Одна из женщин, знавших Надежду Сергеевну, говорила: «Вообще заметно было, что она немножко «того». Как теперь говорят, с фиалками в голове». А её племянница Кира Политковская, дочка Павла, писала о тетке: «Тетя Надя держалась всегда очень скромно, но отстраненно. По характеру – очень скрытная, никого к себе особенно близко не подпускала. Бывало, пройдет в кухню прямо с улицы и, ни с кем не здороваясь, не снимая шляпы, молча начинает все ставить на свои места.

Создавалось впечатление, что Надежда Сергеевна не очень-то нуждалась в общении. Мама вспоминала, что она всегда была занята какими-то собственными мыслями».

А вот воспоминания Светланы: «Моя няня говорила мне, что последнее время перед смертью мама была необыкновенно грустной, раздражительной. К ней приехала в гости её гимназическая подруга, они сидели и разговаривали в моей детской комнате (там всегда была «мамина гостиная»), и няня слышала, как мама всё повторяла, что «всё надоело», «всё опостылело», «ничего не радует», а приятельница её спрашивала: «Ну, а дети, дети?» «Всё, и дети», – повторяла мама. И няня моя поняла, что раз так, значит, действительно ей надоела жизнь…»

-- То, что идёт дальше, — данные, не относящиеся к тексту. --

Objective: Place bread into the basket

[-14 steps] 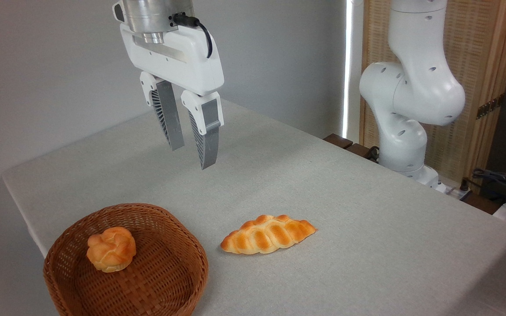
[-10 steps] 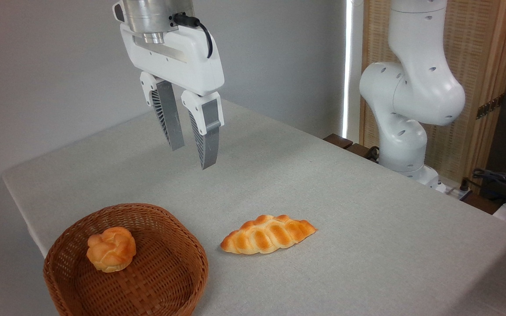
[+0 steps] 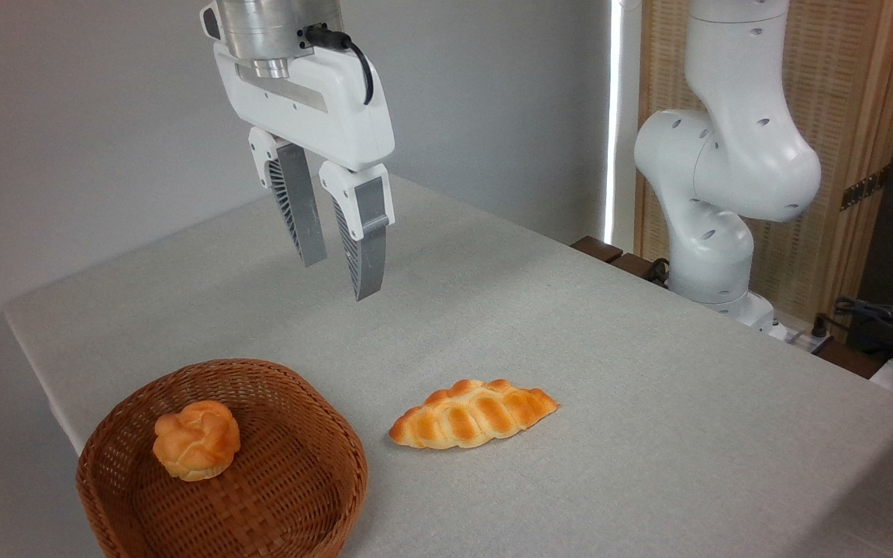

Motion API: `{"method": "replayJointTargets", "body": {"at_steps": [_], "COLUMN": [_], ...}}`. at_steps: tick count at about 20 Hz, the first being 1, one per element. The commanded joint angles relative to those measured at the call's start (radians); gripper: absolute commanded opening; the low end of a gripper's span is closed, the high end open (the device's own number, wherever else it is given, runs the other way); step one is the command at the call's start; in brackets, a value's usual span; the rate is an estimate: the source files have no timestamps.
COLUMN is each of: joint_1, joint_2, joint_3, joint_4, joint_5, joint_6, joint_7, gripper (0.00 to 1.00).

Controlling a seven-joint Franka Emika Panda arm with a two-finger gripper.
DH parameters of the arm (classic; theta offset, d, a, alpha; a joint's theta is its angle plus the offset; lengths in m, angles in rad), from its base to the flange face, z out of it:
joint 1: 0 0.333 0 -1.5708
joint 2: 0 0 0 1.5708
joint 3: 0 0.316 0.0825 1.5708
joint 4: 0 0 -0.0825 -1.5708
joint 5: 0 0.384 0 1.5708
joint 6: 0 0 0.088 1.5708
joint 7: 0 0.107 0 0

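Note:
The bread (image 3: 474, 413), a golden-orange braided loaf with pointed ends, lies flat on the grey table just right of the basket. The basket (image 3: 303, 496) is round reddish-brown wicker at the front left corner, with a small knotted bun (image 3: 196, 439) inside it near its left side. My gripper (image 3: 340, 279) hangs well above the table, behind the basket and the loaf and up to the left of the loaf. Its two grey fingers point down, stand a little apart and hold nothing.
The arm's white base and lower links (image 3: 725, 178) rise at the table's back right edge. Cables and dark gear (image 3: 892, 325) lie past the right edge. The table's left edge (image 3: 36, 364) runs close behind the basket. A wooden screen stands behind the arm.
The gripper has barely shifted, perhaps a touch to the right. Bread, bun and basket lie where they were.

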Motion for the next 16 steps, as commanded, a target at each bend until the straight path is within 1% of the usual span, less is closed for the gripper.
{"method": "replayJointTargets", "body": {"at_steps": [1, 4, 6, 7, 9, 11, 12, 13, 15, 16], "joint_1": [-0.008, -0.010, -0.011, -0.020, -0.033, -0.033, -0.033, -0.034, -0.054, -0.054], "joint_2": [0.006, -0.026, -0.061, -0.084, -0.130, -0.175, -0.190, -0.196, -0.204, -0.210], "joint_3": [0.005, 0.002, 0.001, 0.002, 0.005, 0.008, 0.010, 0.010, 0.010, 0.010], "joint_4": [-0.010, -0.079, -0.149, -0.190, -0.279, -0.368, -0.423, -0.460, -0.531, -0.566], "joint_5": [-0.008, -0.008, -0.008, -0.008, -0.006, -0.003, 0.026, 0.059, 0.112, 0.135], "joint_6": [-0.019, 0.030, 0.078, 0.101, 0.150, 0.202, 0.226, 0.240, 0.292, 0.321], "joint_7": [0.027, 0.028, 0.031, 0.040, 0.071, 0.134, 0.196, 0.223, 0.240, 0.241], "gripper": [1.00, 1.00, 1.00, 1.00, 1.00, 1.00, 1.00, 1.00, 1.00, 1.00]}}
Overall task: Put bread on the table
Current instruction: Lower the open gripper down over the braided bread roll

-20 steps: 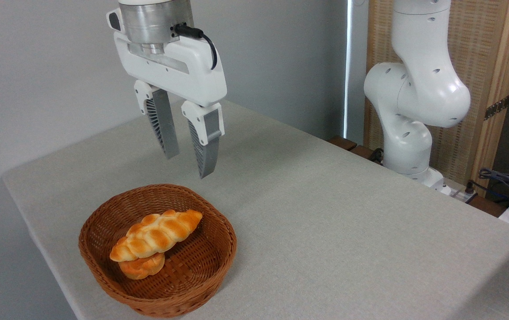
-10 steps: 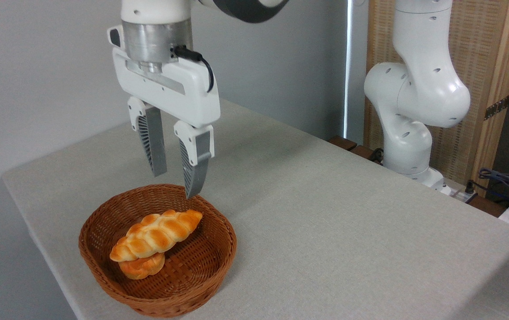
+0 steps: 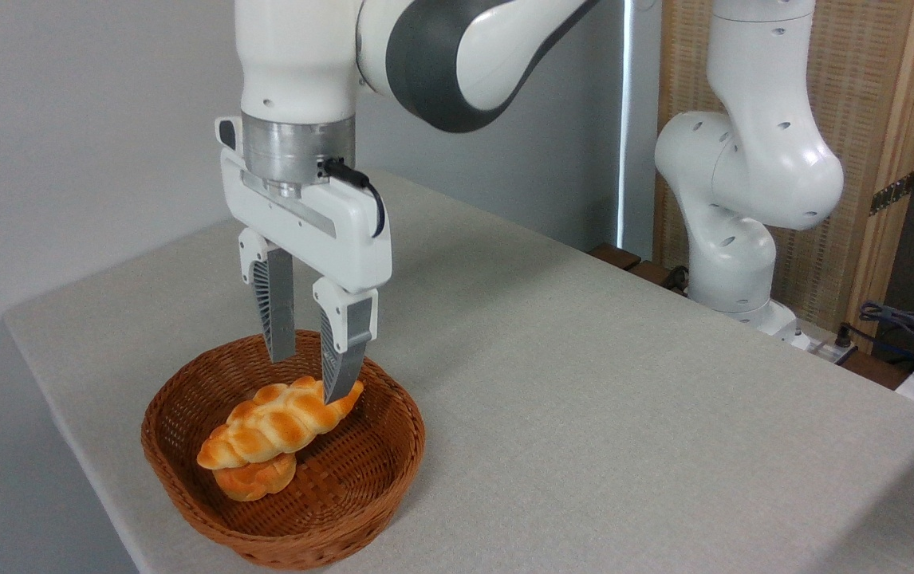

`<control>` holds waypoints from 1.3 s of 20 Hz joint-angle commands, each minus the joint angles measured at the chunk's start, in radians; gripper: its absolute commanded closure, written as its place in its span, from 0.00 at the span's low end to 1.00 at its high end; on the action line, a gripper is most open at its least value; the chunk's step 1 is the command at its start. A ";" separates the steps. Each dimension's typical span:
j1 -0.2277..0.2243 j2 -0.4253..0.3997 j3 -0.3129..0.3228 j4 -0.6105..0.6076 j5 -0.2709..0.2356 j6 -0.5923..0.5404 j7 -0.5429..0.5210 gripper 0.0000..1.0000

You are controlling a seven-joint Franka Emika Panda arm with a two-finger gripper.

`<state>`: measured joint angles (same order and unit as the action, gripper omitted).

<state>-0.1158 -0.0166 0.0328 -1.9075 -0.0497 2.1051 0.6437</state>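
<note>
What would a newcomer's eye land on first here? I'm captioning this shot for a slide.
The white pincer hanging open just over the braided bread, near its upper right end. That golden loaf lies in a brown wicker basket at the table's near left corner, resting on a small round roll. The arm's bulky white base stands at the far right edge.

A table (image 3: 585, 399) draped in light grey-beige cloth carries a brown woven wicker basket (image 3: 361, 510), which stands near its front left edge; the robot's white base (image 3: 744, 311) stands at the far right edge.
</note>
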 commanded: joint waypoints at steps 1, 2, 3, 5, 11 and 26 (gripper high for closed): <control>-0.024 -0.029 0.010 -0.053 -0.048 0.045 0.025 0.00; -0.024 -0.031 0.010 -0.064 -0.076 0.067 0.025 0.00; -0.024 -0.031 0.010 -0.076 -0.097 0.087 0.027 0.00; -0.042 -0.029 0.012 -0.094 -0.105 0.118 0.036 0.00; -0.044 -0.029 0.012 -0.114 -0.107 0.130 0.106 0.00; -0.064 -0.019 0.012 -0.186 -0.105 0.271 0.145 0.00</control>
<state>-0.1633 -0.0186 0.0326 -2.0577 -0.1340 2.3227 0.7630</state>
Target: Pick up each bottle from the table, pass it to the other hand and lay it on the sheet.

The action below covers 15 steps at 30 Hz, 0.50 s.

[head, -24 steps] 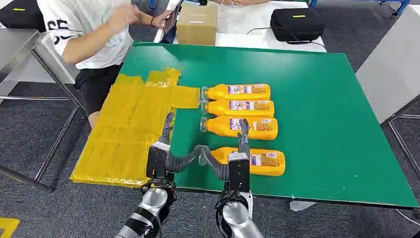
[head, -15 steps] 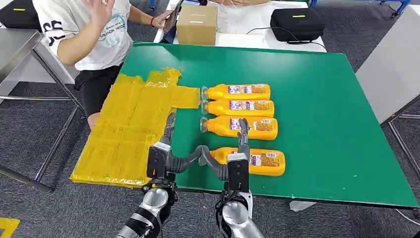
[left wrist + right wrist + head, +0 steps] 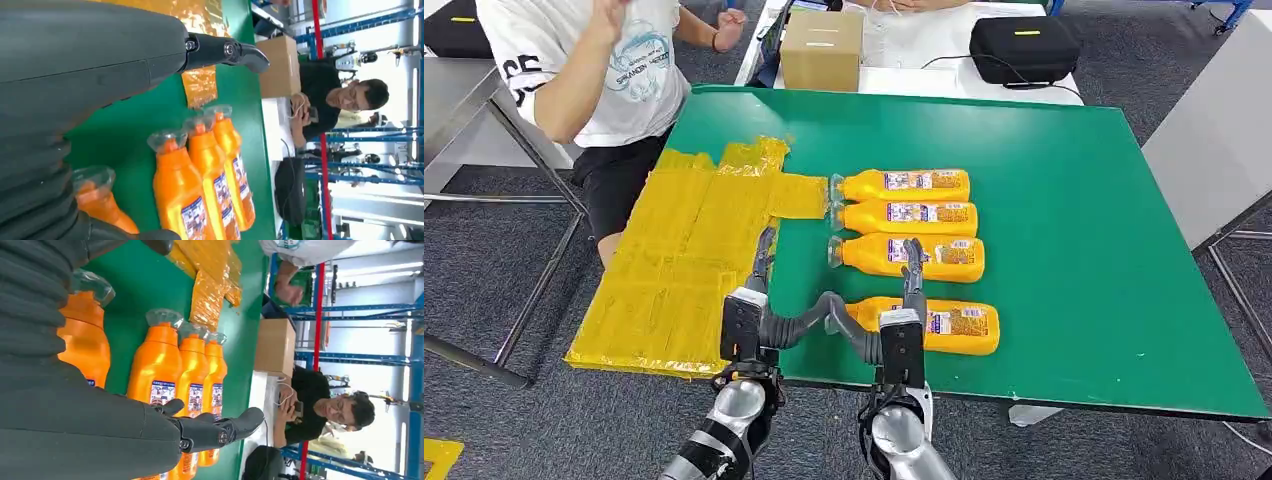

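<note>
Four orange bottles lie side by side on the green table (image 3: 1074,220), caps toward the yellow sheet (image 3: 684,260). The nearest bottle (image 3: 959,328) lies under my right hand (image 3: 902,335), which hovers open with its fingers stretched toward the third bottle (image 3: 944,258). Beyond are two more bottles (image 3: 909,217) (image 3: 904,185). My left hand (image 3: 749,310) is open above the border of sheet and table, thumb turned toward the right hand. The left wrist view shows three bottles (image 3: 180,200) past an extended finger (image 3: 225,50). The right wrist view shows the bottles (image 3: 155,370) beside the hand's fingers (image 3: 220,432).
A person (image 3: 594,60) stands at the table's far left corner beside the sheet. A cardboard box (image 3: 822,48) and a black case (image 3: 1022,48) sit on a white table behind. A metal table (image 3: 464,90) stands at left, a pale surface (image 3: 1214,130) at right.
The person at the far left has turned and raised their arms. Both of my hands have stayed almost where they were, open above the table.
</note>
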Each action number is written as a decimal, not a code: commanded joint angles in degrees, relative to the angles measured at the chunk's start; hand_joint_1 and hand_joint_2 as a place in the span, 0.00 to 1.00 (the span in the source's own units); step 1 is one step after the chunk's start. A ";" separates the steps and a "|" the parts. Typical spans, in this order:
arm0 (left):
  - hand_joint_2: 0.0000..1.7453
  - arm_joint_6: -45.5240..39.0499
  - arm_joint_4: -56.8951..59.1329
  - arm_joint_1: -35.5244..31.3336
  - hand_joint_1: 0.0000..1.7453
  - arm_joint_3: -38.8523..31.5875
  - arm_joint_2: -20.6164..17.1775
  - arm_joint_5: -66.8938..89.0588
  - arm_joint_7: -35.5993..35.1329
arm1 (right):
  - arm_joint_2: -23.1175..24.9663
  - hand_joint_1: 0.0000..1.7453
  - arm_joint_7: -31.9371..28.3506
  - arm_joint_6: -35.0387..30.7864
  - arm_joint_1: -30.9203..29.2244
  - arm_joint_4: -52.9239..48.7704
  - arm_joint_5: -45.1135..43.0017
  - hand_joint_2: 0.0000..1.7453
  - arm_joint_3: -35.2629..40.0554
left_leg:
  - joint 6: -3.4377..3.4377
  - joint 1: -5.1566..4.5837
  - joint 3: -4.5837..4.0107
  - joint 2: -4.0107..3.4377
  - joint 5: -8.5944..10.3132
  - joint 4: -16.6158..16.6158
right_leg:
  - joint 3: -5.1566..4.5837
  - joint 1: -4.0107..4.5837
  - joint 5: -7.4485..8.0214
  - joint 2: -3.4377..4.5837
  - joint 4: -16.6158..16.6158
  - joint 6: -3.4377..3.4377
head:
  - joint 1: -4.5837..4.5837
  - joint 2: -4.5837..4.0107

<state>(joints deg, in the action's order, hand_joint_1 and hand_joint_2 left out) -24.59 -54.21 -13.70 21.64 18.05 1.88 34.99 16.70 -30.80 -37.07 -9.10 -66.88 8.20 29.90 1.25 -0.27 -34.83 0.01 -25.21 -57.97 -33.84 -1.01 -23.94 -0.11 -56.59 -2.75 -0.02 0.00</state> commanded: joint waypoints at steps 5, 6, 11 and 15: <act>1.00 -0.04 2.15 -1.02 0.00 -1.18 -1.18 -0.09 0.10 | 0.88 0.00 0.29 -0.22 2.07 3.33 0.03 1.00 1.51 | -0.10 0.07 0.34 -0.04 -0.10 0.10 | 0.34 0.07 -0.08 0.04 0.11 0.12 | -0.02 0.00; 1.00 -0.04 2.15 -1.02 0.00 -1.18 -1.18 -0.09 0.10 | 0.88 0.00 0.29 -0.22 2.07 3.33 0.03 1.00 1.51 | -0.11 0.10 0.40 -0.02 -0.12 0.11 | 0.41 0.10 -0.10 0.02 0.13 0.14 | 0.00 0.00; 1.00 -0.71 1.96 -1.15 0.00 -1.58 -1.28 0.60 0.38 | 0.36 0.00 2.42 -1.61 1.33 5.71 3.92 1.00 2.29 | -0.10 0.08 0.33 -0.04 -0.09 0.11 | 0.34 0.08 -0.06 0.04 0.13 0.13 | 0.00 0.00; 1.00 -0.85 1.76 -1.19 0.00 -3.02 -1.30 1.49 0.11 | -0.08 0.00 5.00 -2.93 2.15 8.01 12.28 1.00 0.45 | -0.15 0.13 0.52 -0.04 -0.13 0.17 | 0.53 0.13 -0.10 0.05 0.20 0.18 | -0.02 0.00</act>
<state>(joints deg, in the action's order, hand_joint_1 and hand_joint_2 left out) -25.18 -54.23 -13.66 20.65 18.03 2.38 35.45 16.57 -28.90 -38.49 -9.22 -65.31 12.25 30.36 1.25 -0.27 -34.83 0.02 -25.21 -57.97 -33.84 -1.01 -23.94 -0.11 -56.59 -2.75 -0.04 0.00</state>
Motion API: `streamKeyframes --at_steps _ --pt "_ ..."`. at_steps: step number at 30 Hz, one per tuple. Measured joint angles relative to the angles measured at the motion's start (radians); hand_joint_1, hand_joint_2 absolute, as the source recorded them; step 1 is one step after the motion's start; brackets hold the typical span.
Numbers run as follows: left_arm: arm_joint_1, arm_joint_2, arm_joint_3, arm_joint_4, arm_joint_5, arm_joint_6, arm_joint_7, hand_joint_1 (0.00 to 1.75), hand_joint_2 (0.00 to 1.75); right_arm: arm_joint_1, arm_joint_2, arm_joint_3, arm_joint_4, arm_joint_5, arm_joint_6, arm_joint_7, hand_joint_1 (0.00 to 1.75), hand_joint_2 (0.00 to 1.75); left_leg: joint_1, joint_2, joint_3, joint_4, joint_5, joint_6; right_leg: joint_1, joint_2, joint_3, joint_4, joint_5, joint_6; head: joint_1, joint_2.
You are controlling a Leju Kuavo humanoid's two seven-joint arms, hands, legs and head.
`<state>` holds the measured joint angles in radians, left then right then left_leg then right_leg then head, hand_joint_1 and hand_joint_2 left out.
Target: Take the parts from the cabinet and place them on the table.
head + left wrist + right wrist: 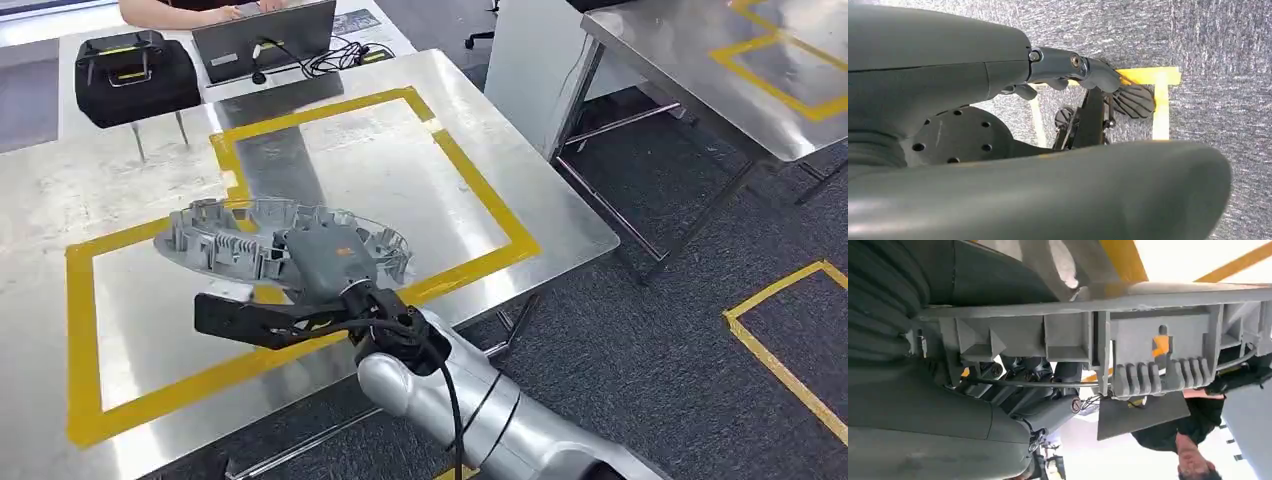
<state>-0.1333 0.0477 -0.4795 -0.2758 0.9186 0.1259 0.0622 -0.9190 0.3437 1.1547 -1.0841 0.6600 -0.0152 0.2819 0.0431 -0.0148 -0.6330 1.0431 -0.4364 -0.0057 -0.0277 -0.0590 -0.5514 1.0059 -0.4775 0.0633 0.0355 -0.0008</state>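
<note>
Over the near steel table point(480, 190), inside its yellow tape rectangle point(480, 205), my right hand point(320, 270) held the grey ribbed part point(215, 238), a round moulded piece with tabs along its rim. Thumb lay on top of the part and the darker fingers point(240, 320) reached beneath it, so the part was clamped between them. From the head view the part sat tilted, its left edge low near the table surface; contact with the table I could not tell. Right wrist view showed the part's point(1128, 335) ribbed underside edge close against the hand point(1013, 385).

Behind the table, at far left, a black case point(135, 75) stood on a second table, with a laptop point(265, 40) beside it and a person point(185, 12) seated behind.

To the right, another steel table point(700, 70) carried yellow tape.

My left hand point(1078, 70) hung over grey carpet point(1218, 45), fingers loosely curled, nothing in them.
</note>
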Motion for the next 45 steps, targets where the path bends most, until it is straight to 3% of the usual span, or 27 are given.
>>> streamKeyframes --at_steps 8,17,29,30,36,37,38,40,41,42,43,44,45 --pt "-0.007 -0.004 0.0 0.002 -0.032 0.004 -0.002 0.0 0.0 -0.005 -0.001 0.04 0.095 -0.009 0.101 0.036 1.75 1.75 0.0 0.0 0.007 -0.001 -0.002 -0.002 0.0 0.0 -0.012 0.0 -0.009 -0.003 -0.003 0.0" --pt "-0.015 -0.011 0.0 -0.003 -0.053 0.006 0.01 0.0 0.0 -0.023 -0.001 0.078 0.206 -0.064 0.115 0.05 1.75 1.75 0.0 0.0 0.012 -0.001 -0.002 -0.002 0.0 0.0 -0.006 0.0 -0.007 -0.002 -0.003 0.0" --pt "-0.019 -0.018 0.002 -0.003 -0.033 -0.047 -0.003 0.0 0.0 -0.058 0.0 0.129 0.221 -0.151 0.107 0.079 1.75 1.75 0.0 0.0 0.014 -0.001 -0.002 -0.002 0.0 0.0 -0.004 0.0 -0.007 -0.002 -0.006 0.0" --pt "-0.019 -0.018 0.002 -0.003 -0.034 -0.045 -0.003 0.0 0.0 -0.062 0.0 0.132 0.221 -0.158 0.106 0.084 1.75 1.75 -0.004 0.0 0.014 0.001 -0.004 0.0 -0.003 0.0 -0.002 -0.004 -0.002 0.005 -0.006 0.0" --pt "-0.018 -0.017 0.002 -0.001 -0.036 -0.044 -0.003 0.0 0.0 -0.069 0.002 0.151 0.221 -0.166 0.104 0.094 1.75 1.75 -0.013 -0.003 0.009 0.0 -0.004 0.01 -0.011 -0.005 0.018 -0.012 0.006 0.02 -0.016 0.0" --pt "-0.019 -0.017 0.002 -0.001 -0.036 -0.044 -0.003 0.0 0.0 -0.072 0.002 0.153 0.221 -0.166 0.103 0.097 1.75 1.75 -0.013 -0.007 0.012 -0.005 -0.002 0.014 -0.012 -0.011 0.021 -0.014 0.004 0.024 -0.019 0.0" --pt "-0.018 -0.017 0.002 0.0 -0.036 -0.044 -0.003 0.0 0.0 -0.072 0.001 0.155 0.221 -0.168 0.102 0.1 1.75 1.75 -0.004 -0.011 0.019 -0.016 0.005 0.024 -0.016 0.0 0.009 -0.006 -0.004 0.028 -0.016 0.0" --pt "-0.02 -0.018 0.003 0.0 -0.036 -0.045 -0.003 0.0 0.0 -0.077 0.0 0.157 0.225 -0.171 0.099 0.109 1.75 1.75 -0.007 -0.021 0.018 -0.019 0.009 0.029 -0.01 0.036 -0.033 0.094 -0.071 0.018 -0.006 0.0" --pt "-0.02 -0.018 0.003 0.0 -0.036 -0.045 -0.003 0.0 0.0 -0.076 0.0 0.158 0.227 -0.174 0.099 0.113 1.75 1.75 -0.011 -0.028 0.013 -0.019 0.011 0.031 -0.005 0.045 -0.082 0.196 -0.119 0.012 0.001 0.0" --pt "-0.019 -0.018 0.003 0.0 -0.036 -0.045 -0.003 0.0 0.0 -0.075 -0.001 0.16 0.232 -0.18 0.099 0.116 1.75 1.75 -0.016 -0.036 0.01 -0.019 0.013 0.033 -0.001 0.048 -0.119 0.274 -0.147 0.007 0.004 0.0" --pt "-0.018 -0.018 0.003 0.0 -0.036 -0.046 -0.003 0.0 0.0 -0.074 -0.001 0.162 0.235 -0.184 0.099 0.117 1.75 1.75 -0.019 -0.042 0.007 -0.018 0.014 0.034 0.003 0.05 -0.137 0.308 -0.152 0.002 0.005 0.0" --pt "-0.018 -0.018 0.003 0.001 -0.036 -0.046 -0.003 0.0 0.0 -0.075 -0.001 0.164 0.238 -0.187 0.099 0.12 1.75 1.75 -0.024 -0.055 0.005 -0.018 0.016 0.033 0.008 0.052 -0.136 0.303 -0.135 -0.008 0.005 0.0" --pt "-0.018 -0.018 0.003 0.002 -0.036 -0.046 -0.003 0.0 0.0 -0.076 -0.001 0.166 0.24 -0.19 0.099 0.121 1.75 1.75 -0.028 -0.065 0.004 -0.018 0.019 0.032 0.015 0.056 -0.114 0.256 -0.102 -0.021 0.007 0.0"
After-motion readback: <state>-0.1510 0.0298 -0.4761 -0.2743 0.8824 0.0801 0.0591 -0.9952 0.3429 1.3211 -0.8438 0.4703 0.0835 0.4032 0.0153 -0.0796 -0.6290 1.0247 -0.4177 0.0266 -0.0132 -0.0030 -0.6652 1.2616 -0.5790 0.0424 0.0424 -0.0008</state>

Все эти свидетельства о Надежде Аллилуевой и последнем периоде её жизни приводились сотни раз в сотнях статей, но ни в одной из них ни один автор не догадался после того раскрыть медицинский справочник. Нет, тут же начинались домыслы и соображения о её отношениях с мужем, о политической обстановке в стране и т. д. и т. п.

Между тем, если всё же раскрыть справочник, то можно прочесть такие вещи: «Шизофрения – хронически текущее психическое заболевание, характеризующиеся сочетанием специфических изменений личности (аутизм, эмоциональное уплощение, снижение активности – редукция энергетического потенциала, утрата единства психических процессов) с разнообразными продуктивными психопатологическими расстройствами».

Откроем другой, где то же самое написано менее наукообразно: «При шизофрении отмечаются значительные нарушения эмоционально-волевой сферы. Наиболее отличительная черта в эмоциональности больных шизофренией – отсутствие эмоционального контакта, потеря чувства симпатии («Ни до кого и ни до чего нет дела»). Больные иногда делаются грубыми, склонными к бестактным поступкам на фоне общего корректного поведения. Все они замкнутые, со значительной направленностью на свои переживания, у них очень большой эгоцентризм, они любят только себя, у них нет привязанности к родным».

Смотрим третий справочник: «Эмоциональные нарушения начинаются с утраты чувства привязанности и сострадания к родителям и близким людям, исчезновения интереса к учебе, работе, замкнутости, отгороженности».

Далее можно прочесть о сильно повышенном проценте самоубийств по сравнению с нормальными людьми.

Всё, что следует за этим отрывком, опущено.